Global demand for food is constantly increasing and it is driven by both population growth and a rise in consumption in developing regions due to increased living standards. As the global resources are limited, changes in approach are required, i.e., a shift from linear to more efficient circular agro-food systems. Maximizing circularity and cascading effects between crops, livestock, and the food industry will help to produce animal products with fewer edible resources and less environmental impact thus maximizing the global efficiency of the food systems (Figure 1). To achieve this goal, non-human-edible biomass from the food production process can be valorized as by-products of the food chain. Using the potential of livestock to convert inedible products/alternative feed to valuable proteins is necessary for optimal utilization of biomass components across industries [1].

Figure 1. From a linear to a circular agro-food system (Source [1]).

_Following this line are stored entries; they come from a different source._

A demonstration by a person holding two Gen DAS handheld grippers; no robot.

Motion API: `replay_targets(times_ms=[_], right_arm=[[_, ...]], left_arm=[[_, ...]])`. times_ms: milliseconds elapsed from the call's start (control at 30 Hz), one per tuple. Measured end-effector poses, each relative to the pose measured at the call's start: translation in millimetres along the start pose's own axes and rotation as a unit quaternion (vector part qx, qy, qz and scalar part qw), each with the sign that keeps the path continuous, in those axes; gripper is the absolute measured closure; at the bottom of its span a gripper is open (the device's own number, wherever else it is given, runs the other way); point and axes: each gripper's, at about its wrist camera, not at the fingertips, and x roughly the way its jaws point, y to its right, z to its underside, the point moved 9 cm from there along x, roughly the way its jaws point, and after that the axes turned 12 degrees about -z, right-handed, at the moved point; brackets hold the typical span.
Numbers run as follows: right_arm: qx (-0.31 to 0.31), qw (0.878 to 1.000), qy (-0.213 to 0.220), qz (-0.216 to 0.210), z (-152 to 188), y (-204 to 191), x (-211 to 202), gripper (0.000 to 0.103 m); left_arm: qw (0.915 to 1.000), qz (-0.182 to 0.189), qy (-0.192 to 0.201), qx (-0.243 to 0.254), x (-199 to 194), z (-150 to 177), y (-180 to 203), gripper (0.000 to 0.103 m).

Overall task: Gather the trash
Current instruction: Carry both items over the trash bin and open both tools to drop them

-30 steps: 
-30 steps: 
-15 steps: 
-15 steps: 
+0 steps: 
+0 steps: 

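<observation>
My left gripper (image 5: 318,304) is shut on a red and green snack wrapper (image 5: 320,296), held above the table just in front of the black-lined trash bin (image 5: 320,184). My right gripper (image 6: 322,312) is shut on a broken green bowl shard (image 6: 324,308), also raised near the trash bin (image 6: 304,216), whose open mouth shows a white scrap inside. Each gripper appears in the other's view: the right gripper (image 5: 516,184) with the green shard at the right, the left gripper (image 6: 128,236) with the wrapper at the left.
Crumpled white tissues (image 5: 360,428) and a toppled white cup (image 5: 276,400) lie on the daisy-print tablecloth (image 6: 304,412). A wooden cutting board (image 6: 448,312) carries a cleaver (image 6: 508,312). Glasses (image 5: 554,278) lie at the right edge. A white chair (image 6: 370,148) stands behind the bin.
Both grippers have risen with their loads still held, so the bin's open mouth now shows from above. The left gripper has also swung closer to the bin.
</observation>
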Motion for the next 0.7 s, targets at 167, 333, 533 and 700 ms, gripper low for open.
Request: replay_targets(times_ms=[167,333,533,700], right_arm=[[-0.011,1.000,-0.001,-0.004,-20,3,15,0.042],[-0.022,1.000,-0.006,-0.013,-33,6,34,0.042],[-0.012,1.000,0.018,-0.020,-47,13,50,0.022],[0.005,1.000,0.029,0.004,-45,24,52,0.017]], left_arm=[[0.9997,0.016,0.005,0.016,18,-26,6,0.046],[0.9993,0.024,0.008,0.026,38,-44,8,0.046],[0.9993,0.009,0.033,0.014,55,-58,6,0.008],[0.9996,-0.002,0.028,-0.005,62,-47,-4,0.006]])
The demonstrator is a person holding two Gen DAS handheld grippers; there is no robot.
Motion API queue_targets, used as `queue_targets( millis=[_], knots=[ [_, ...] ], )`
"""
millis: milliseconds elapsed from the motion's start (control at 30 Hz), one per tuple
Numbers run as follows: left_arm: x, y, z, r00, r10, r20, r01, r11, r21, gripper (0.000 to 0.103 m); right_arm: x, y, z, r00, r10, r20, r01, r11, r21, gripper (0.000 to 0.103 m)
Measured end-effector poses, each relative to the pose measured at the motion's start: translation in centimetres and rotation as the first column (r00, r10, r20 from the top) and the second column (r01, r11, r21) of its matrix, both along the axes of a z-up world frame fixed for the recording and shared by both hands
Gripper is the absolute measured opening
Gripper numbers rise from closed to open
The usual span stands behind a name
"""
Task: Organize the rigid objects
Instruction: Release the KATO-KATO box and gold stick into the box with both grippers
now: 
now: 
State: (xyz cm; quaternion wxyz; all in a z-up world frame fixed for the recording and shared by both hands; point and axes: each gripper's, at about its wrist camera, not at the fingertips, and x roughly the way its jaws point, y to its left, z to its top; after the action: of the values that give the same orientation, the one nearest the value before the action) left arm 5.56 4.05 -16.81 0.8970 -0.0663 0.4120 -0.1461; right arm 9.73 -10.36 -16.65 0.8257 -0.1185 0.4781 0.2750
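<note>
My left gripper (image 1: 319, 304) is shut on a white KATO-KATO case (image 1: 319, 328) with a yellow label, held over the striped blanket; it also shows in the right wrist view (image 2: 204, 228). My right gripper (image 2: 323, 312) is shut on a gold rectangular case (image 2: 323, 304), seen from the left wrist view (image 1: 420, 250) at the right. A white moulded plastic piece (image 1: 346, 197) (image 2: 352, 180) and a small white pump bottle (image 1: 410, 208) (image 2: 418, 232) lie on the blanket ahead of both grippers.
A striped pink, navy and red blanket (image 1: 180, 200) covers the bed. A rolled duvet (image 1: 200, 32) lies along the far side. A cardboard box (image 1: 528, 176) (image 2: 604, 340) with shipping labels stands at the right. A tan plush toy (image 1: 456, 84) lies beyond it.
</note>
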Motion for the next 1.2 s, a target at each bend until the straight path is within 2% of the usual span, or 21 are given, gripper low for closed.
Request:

According to Food and Agriculture Organization FAO [2], huge quantities of biomass waste are generated as by-products of food and agricultural industries, accounting for approximately one-third of the global agricultural production. International non-governmental organizations are highlighting an urgent need for waste minimization and efficient valorization of valuable resources [3][4]. Furthermore, livestock production is rapidly growing and it approximately accounts globally for 40% of the total agricultural activity and for more than 50% in developed countries. It is predicted that the global demand for animal products in developing countries will substantially increase by 2030 [5]. From that point of view, finding suitable alternative feed ingredients in animal nutrition to produce animal products has become a very challenging mission [6]. Based on the abovementioned, the conversion of agricultural by-products, crop residues, and edible biomass into ingredients for animal feed has been regarded to be an efficient tool that may reduce food-feed competition, decrease animal feed costs, alleviate the environmental impacts of livestock production, and diminish the dependence on grains widely used in human consumption [7][8][9][10][11][12]. This concept points out the principles of waste reduction, nutrients recycling, efficient reuse of resources, and development of production process adjusted to unique local conditions [11][13]. Tight cooperation between nearby food producers and local feed factories and farmers has been established over a long period and still continues [11][14]. This is important because animal feeds have become a growingly critical part of the integrated food chain. Since the livestock sector demands innovation to secure sustainable feed and food security, the concept of recycling is an alluring approach in many ways and should thus be implemented globally [15].

Soybean molasses is a relatively new investigated by-product of soybean processing generated in large quantities and with, currently, low commercial cost [16]. This by-product has been mainly used as a raw material for fermentation in the production of bioethanol, lactic acid, and various solvents (acetone, butanol) [17][18]. It was reported that leading soybean processors in Brazil generate a substantial quantity of soybean molasses per day (approximately 220 tons) [19]. Since soybean molasses present agro-industrial waste with a high amount of organic substances, it has been discarded in landfills or disposed of like liquid manure up to now. Consequently, organic compounds from soybean molasses contaminate groundwater and pollute the air, thus causing environmental issues [19]. Therefore, adequate valorization of soybean molasses, i.e., application in animal nutrition can reduce inappropriate disposal of molasses that induces environmental problems on one hand, and contributes to the reduction of feed costs and animal products production on the other hand [19]. The potential of soybean molasses as a feed ingredient has not been thoroughly explored yet. However, the incorporation of soybean molasses in animal diets in accordance with other nutritional requirements can easily enhance and enrich conventional animal diets.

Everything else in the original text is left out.